The data:
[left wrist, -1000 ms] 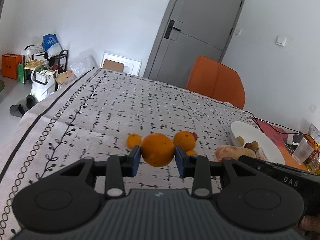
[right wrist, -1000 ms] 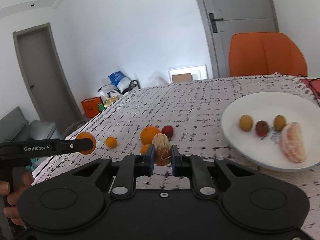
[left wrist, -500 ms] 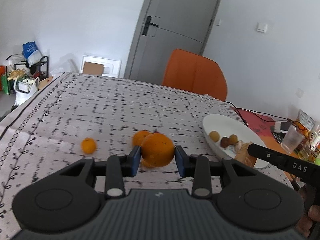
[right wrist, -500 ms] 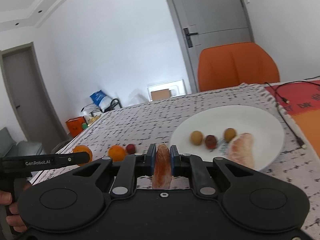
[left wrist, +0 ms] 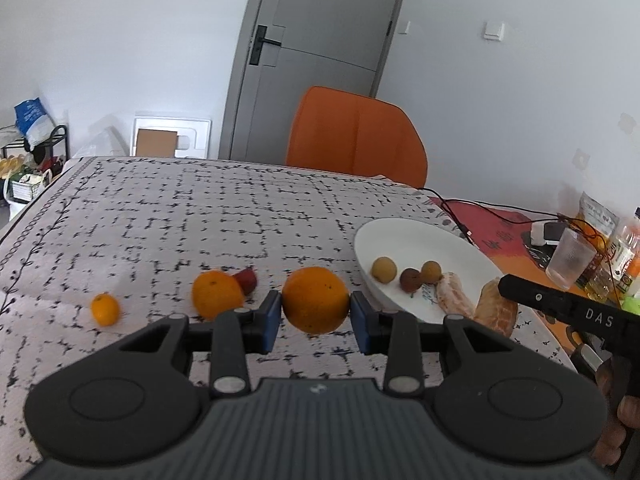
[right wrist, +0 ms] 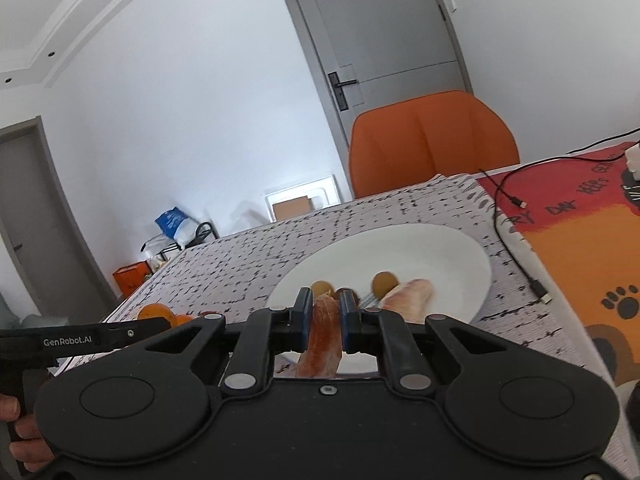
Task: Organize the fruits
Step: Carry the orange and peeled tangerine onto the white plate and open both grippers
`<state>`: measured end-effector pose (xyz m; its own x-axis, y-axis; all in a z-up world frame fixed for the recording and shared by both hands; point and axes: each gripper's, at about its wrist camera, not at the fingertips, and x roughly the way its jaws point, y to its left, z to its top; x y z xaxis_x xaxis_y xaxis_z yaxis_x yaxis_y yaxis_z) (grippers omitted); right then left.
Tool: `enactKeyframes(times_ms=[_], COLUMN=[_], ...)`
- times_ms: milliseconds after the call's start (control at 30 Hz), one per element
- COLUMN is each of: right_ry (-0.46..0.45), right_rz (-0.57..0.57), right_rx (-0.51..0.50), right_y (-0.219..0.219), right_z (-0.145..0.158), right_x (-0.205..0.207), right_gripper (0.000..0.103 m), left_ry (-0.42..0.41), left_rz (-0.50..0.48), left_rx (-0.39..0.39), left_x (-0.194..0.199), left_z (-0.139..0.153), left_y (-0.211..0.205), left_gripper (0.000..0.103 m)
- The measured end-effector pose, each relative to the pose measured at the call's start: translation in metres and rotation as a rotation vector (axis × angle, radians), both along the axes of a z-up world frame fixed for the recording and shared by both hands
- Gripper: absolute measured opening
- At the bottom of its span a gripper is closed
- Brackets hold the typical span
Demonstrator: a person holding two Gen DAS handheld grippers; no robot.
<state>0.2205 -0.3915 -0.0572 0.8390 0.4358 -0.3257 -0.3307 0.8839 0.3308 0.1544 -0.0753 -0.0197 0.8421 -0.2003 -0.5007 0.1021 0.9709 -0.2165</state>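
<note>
The left wrist view is taken low over the worktop covered in black-and-white patterned cloth [left wrist: 200,216], facing the grey door [left wrist: 320,60]. The right wrist view is set closer above the round white plate [right wrist: 460,256], tilted upward. The plate [left wrist: 416,240], orange upholstered chair [left wrist: 356,140] and door are shared.

Lighting: soft, even daylight; walls [left wrist: 500,92] bright, nearly washed out. Shadows: faint, under the orange [left wrist: 315,300]. Blur: slight smear on the tablecloth [right wrist: 256,256] near the plate [right wrist: 460,256]. Distortion: fisheye bending of the door [right wrist: 384,36], dark corners.
</note>
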Motion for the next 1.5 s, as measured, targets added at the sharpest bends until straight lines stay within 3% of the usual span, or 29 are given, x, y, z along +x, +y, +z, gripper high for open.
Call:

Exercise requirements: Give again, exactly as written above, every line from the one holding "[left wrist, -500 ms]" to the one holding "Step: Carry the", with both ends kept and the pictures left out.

Expected answer:
[left wrist, -500 ms] 
[right wrist, -500 ms] 
[left wrist, +0 ms] 
[right wrist, +0 ms] 
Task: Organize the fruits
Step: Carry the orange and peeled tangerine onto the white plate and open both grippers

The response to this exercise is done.